He had looked for a sort of dramatic “situation”; and, behold, there was none! There was none simply because the girl had no vantage point from which to look at his life and hers. He had negro blood in his veins—and she simply did not care one way or the other!

He felt no elation, no exultation; he believed that she should have cared; whether her love was great enough to pardon that in him or not, she should have felt it as a thing that needed pardon.

As he stared at the girl, and she continued to chew her gum, he swiftly and subtly revised his estimate of her; and in his new appraisement there was more than a tinge of disgust. And for a moment he became altogether a white man in his judgment of the thing that was happening; he looked at the situation as a patrician of the South might have looked at it; the seven eighths of his blood which was white spoke:

“By God!” he said, suddenly leaping to his feet and flinging aside the startled hand which the girl put out toward him, “I can't have anything to do with a woman who'd marry a nigger!”

So Carter went back to Atlanta. And, curiously enough, he stepped from the train almost into the midst of a strange and terrible conflict of which the struggle in his individual breast was, in a sense, the type and the symbol.

It was a Saturday night in September, an evening on which there began a memorable and sanguinary massacre of negroes; an event which has been variously explained and analyzed, but of which, perhaps, the underlying causes will never be completely understood.

There was riot in the streets, a whirlwind of passion which lashed the town and lifted up the trivial souls of men and spun them round and round, and passed and left the stains of blood behind. White men were making innocent negroes suffer for the brutal crimes of guilty negroes. It had been a hot summer; scarcely a day had passed during July and August without bringing to the newspapers from somewhere in Georgia a report of a negro assault upon some white woman. A blind, undiscriminating anger against the whole negro race had been growing and growing. And when, on that Saturday afternoon, the newspapers reported four more crimes, in rapid succession, all in or near Atlanta, the cumulative rage burst into a storm.

There was no danger for Carter in the streets; more than a hasty glance was necessary to spy out his negro taint. He stood in a doorway, in the heart of the business district of the town, and watched the wild work that went on in a large, irregular plaza, where five streets come together and all the car lines in the place converge.

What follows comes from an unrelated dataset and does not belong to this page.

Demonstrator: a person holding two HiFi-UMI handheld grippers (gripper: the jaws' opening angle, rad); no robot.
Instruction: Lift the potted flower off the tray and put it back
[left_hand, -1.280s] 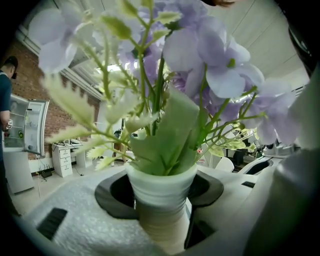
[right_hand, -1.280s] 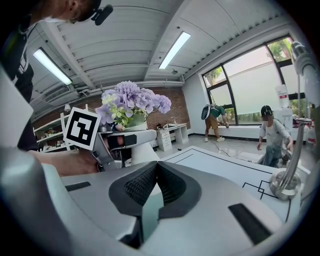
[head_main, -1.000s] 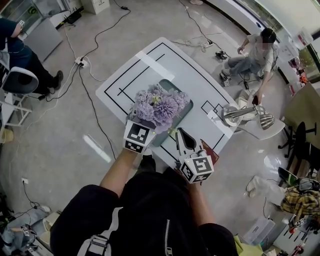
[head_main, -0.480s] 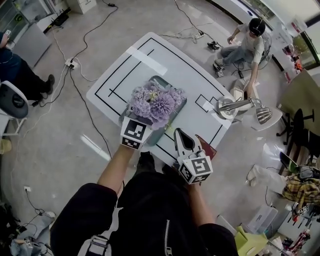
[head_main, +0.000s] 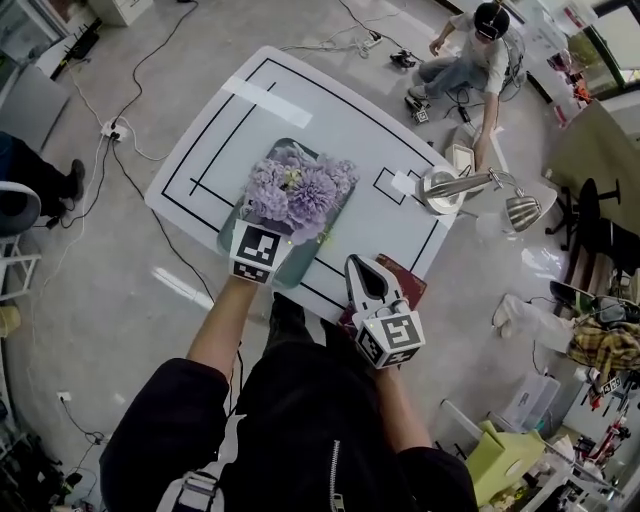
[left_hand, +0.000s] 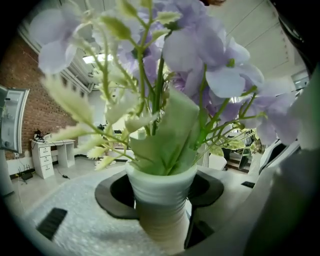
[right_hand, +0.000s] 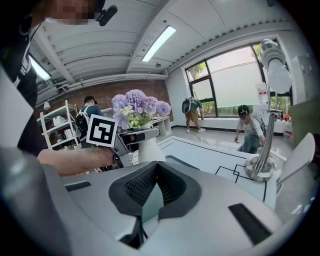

From this roughly triangular plaza leads Decatur Street, at one time notorious throughout the South for its negro dives and gambling-dens.

Now and then Carter could hear the crack of a pistol, close at hand or far away; and again some fleeing negro would start from a place of temporary concealment, at the approach of a mob that beat its way along a street, and make a wild dash for safety, as a rabbit startled from the sedge-grass scurries to the brush. There was not one mob, but several; the different bands united, split up, and reunited, as the shifting winds of madness blew. The plaza, with arc lights all about it, was the brilliantly illuminated stage on which more than one scene of that disgusting melodrama was played out; from some dim hell of gloom and clamor to the north or east would rush a shouting group that whirled and swayed beneath the lights, dancing like flecks of soot in their brightness, to disappear in the gloom again, shouting, cursing, and gesticulating, down one of the thoroughfares to the west or south. And to Carter, in whose heart there waxed a fearful turmoil of emotions, even as the two races clashed along the echoing streets, there was a strange element of unreality about it all; or, rather, the night was dreadful with that superior reality which makes so much more vivid than waking life the intense experience of dreams. Carter thrilled; he shook; he was torn with terror and pity and horror and hatred.

No white man felt all that Carter felt that night; nor yet any negro. For he was both, and he was neither; and he beheld that conflict which was forever active in his own nature dramatized by fate and staged with a thousand actors in the lighted proscenium at his feet.